• _ACTIVITY_: Scan the material below for "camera", then return each line that contains it.
+ + + +
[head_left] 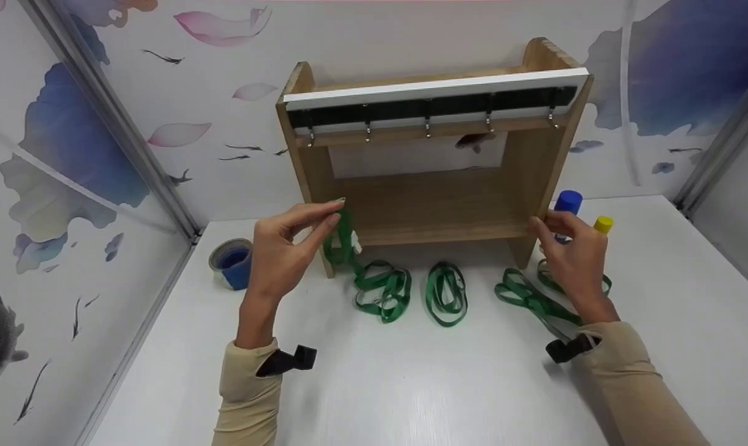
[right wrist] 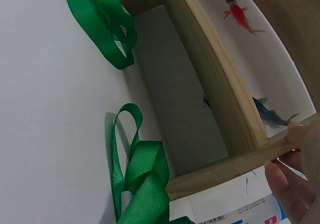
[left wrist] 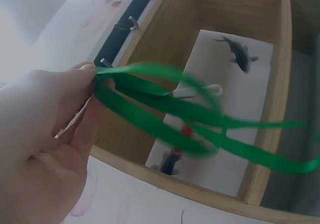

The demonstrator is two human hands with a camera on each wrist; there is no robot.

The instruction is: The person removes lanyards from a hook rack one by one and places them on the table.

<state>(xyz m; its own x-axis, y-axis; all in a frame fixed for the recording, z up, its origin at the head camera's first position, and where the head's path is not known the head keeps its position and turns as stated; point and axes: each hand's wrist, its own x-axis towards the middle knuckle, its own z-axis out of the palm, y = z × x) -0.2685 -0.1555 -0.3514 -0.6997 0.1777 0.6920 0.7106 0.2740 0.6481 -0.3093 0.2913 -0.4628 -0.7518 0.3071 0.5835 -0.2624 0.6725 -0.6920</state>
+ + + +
• _EXERCISE SOLUTION_:
The demonstrator is two human hands with a camera on each wrist; there is no robot.
<state>(xyz m; its own x-axis, y-axis; all in a frame fixed for the recording, z up, its origin at the head camera's first position, and where the head's path is not known the head keeps its position and turns as stated; point and axes: each hand's wrist, its own x-axis towards the middle knuckle, its own z-axis out of the palm, y = z × x) -0.2685 -0.1555 -0.3514 -0.6997 0.1777 0.6920 0.7106 0.2740 0.6481 -0.3093 0.2913 -0.4628 -0.7518 0.3071 0.5835 -0.2624 0.6725 -0.6920</state>

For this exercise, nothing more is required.